Description of the task
The entire listing is to be repeated verbatim.

╔══

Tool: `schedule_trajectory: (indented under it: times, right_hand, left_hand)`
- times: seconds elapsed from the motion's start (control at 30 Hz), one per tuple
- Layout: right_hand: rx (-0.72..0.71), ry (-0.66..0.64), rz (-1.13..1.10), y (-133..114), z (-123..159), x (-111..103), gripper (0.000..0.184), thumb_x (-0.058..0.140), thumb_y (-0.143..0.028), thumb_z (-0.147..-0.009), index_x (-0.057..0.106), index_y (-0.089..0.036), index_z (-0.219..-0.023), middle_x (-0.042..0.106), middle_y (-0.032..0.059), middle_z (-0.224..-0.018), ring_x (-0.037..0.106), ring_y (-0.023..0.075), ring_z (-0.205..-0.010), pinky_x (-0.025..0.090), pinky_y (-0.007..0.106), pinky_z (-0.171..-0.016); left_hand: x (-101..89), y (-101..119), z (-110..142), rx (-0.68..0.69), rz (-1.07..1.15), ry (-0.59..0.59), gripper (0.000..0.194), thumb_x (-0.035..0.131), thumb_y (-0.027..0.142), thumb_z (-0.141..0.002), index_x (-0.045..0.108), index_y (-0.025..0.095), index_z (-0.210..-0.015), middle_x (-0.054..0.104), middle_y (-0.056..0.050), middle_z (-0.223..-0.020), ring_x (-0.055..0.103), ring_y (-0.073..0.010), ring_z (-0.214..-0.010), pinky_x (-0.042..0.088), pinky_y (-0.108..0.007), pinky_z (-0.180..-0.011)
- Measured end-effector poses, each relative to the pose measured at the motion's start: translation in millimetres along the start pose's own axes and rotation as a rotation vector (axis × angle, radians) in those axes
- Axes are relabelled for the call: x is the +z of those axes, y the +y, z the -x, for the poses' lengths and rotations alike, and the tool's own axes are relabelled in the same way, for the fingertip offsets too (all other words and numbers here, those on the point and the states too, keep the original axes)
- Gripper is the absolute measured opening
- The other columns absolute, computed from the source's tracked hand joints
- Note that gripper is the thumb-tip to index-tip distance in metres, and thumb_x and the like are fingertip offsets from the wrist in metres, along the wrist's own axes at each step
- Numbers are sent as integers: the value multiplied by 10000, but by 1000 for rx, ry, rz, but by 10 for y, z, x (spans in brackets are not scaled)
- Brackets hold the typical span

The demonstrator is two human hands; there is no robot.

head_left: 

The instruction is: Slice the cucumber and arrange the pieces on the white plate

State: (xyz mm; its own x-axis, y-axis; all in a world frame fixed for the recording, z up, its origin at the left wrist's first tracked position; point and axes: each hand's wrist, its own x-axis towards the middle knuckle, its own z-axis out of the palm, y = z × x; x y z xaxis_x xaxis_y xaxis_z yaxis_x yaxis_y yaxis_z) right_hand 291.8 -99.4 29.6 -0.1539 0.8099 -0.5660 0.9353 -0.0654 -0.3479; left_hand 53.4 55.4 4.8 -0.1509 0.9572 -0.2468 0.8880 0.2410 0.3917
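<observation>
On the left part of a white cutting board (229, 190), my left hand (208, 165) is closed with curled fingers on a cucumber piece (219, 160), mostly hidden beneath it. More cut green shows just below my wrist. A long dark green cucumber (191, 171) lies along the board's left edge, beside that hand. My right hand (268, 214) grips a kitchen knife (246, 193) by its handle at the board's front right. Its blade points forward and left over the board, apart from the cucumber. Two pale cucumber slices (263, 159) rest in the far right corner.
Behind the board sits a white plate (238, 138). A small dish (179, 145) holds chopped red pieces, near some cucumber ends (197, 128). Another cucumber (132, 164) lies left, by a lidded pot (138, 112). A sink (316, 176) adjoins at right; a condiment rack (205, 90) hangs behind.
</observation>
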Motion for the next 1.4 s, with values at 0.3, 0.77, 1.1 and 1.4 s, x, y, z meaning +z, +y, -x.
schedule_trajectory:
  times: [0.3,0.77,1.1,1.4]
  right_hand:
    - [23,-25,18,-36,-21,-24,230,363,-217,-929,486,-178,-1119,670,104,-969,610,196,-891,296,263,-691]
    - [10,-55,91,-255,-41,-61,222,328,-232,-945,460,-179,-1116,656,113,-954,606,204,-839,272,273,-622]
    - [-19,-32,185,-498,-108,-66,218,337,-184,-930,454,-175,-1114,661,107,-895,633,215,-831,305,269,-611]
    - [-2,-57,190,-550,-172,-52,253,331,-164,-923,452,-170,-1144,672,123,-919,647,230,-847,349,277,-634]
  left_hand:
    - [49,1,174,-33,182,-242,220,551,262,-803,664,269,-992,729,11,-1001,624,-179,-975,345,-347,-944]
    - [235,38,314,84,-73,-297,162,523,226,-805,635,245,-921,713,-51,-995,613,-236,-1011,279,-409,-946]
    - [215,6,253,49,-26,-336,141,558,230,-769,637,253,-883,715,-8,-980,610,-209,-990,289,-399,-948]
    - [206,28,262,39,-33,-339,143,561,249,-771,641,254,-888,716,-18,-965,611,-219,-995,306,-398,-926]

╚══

Response for this exercise
Tool: `schedule_trajectory: (indented under it: times, right_hand, left_hand)`
- times: seconds elapsed from the motion's start (control at 30 Hz), one per tuple
- Layout: right_hand: rx (-0.72..0.71), ry (-0.66..0.64), rz (-1.13..1.10), y (-133..114), z (-123..159), x (-111..103), gripper (0.000..0.184), thumb_x (-0.058..0.140), thumb_y (-0.143..0.028), thumb_z (-0.147..-0.009), index_x (-0.057..0.106), index_y (-0.089..0.036), index_z (-0.219..-0.023), middle_x (-0.042..0.106), middle_y (-0.032..0.059), middle_z (-0.224..-0.018), ring_x (-0.037..0.106), ring_y (-0.023..0.075), ring_z (-0.205..-0.010), pinky_x (-0.025..0.090), pinky_y (-0.007..0.106), pinky_z (-0.171..-0.016); left_hand: x (-101..89), y (-101..119), z (-110..142), rx (-0.68..0.69), rz (-1.07..1.15), ry (-0.59..0.59), gripper (0.000..0.194), thumb_x (-0.035..0.131), thumb_y (-0.027..0.142), thumb_z (-0.141..0.002), index_x (-0.045..0.108), index_y (-0.025..0.095), index_z (-0.210..-0.015), middle_x (-0.054..0.104), middle_y (-0.056..0.050), middle_z (-0.223..-0.020), ring_x (-0.055..0.103), ring_y (-0.073..0.010), ring_z (-0.214..-0.010), pinky_x (-0.042..0.088), pinky_y (-0.108..0.007), pinky_z (-0.180..-0.011)
- Measured end-effector poses, each relative to the pose measured at the motion's start: translation in millimetres along the start pose's own axes and rotation as a rotation vector (axis × angle, radians) in those axes
- Axes are relabelled for the call: x is the +z of those axes, y the +y, z the -x, for the poses' lengths and rotations alike, and the tool's own axes are relabelled in the same way, for the fingertip offsets too (all other words and numbers here, those on the point and the states too, keep the original axes)
- Gripper is the absolute measured opening
- The other columns absolute, computed from the source's tracked hand joints
- Note that gripper is the thumb-tip to index-tip distance in metres, and thumb_x and the like are fingertip offsets from the wrist in metres, along the wrist's own axes at each step
- Numbers are sent as integers: the value multiplied by 10000, but by 1000 for rx, ry, rz, but by 10 for y, z, x (spans in brackets are not scaled)
- Brackets hold the typical span

The demonstrator is two human hands; there is no robot.

head_left: 

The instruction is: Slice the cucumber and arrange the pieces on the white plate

State: (xyz mm; its own x-axis, y-axis; all in a world frame fixed for the recording, z up, its origin at the left wrist's first tracked position; point and axes: each hand's wrist, its own x-axis towards the middle knuckle, its own z-axis out of the palm, y = z × x; x y z xaxis_x xaxis_y xaxis_z yaxis_x yaxis_y yaxis_z) right_hand 291.8 -99.4 29.6 -0.1539 0.8099 -0.5660 0.9353 -0.0654 -0.3479; left_hand 53.4 55.4 4.8 -0.1509 0.9572 -0.2468 0.8880 0.2410 0.3917
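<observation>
On the left part of a white cutting board (229, 190), my left hand (208, 165) is closed with curled fingers on a cucumber piece (219, 160), mostly hidden beneath it. More cut green shows just below my wrist. A long dark green cucumber (191, 171) lies along the board's left edge, beside that hand. My right hand (268, 214) grips a kitchen knife (246, 193) by its handle at the board's front right. Its blade points forward and left over the board, apart from the cucumber. Two pale cucumber slices (263, 159) rest in the far right corner.
Behind the board sits a white plate (238, 138). A small dish (179, 145) holds chopped red pieces, near some cucumber ends (197, 128). Another cucumber (132, 164) lies left, by a lidded pot (138, 112). A sink (316, 176) adjoins at right; a condiment rack (205, 90) hangs behind.
</observation>
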Motion for the next 1.4 s, with values at 0.3, 0.77, 1.1 and 1.4 s, x, y, z meaning +z, +y, -x.
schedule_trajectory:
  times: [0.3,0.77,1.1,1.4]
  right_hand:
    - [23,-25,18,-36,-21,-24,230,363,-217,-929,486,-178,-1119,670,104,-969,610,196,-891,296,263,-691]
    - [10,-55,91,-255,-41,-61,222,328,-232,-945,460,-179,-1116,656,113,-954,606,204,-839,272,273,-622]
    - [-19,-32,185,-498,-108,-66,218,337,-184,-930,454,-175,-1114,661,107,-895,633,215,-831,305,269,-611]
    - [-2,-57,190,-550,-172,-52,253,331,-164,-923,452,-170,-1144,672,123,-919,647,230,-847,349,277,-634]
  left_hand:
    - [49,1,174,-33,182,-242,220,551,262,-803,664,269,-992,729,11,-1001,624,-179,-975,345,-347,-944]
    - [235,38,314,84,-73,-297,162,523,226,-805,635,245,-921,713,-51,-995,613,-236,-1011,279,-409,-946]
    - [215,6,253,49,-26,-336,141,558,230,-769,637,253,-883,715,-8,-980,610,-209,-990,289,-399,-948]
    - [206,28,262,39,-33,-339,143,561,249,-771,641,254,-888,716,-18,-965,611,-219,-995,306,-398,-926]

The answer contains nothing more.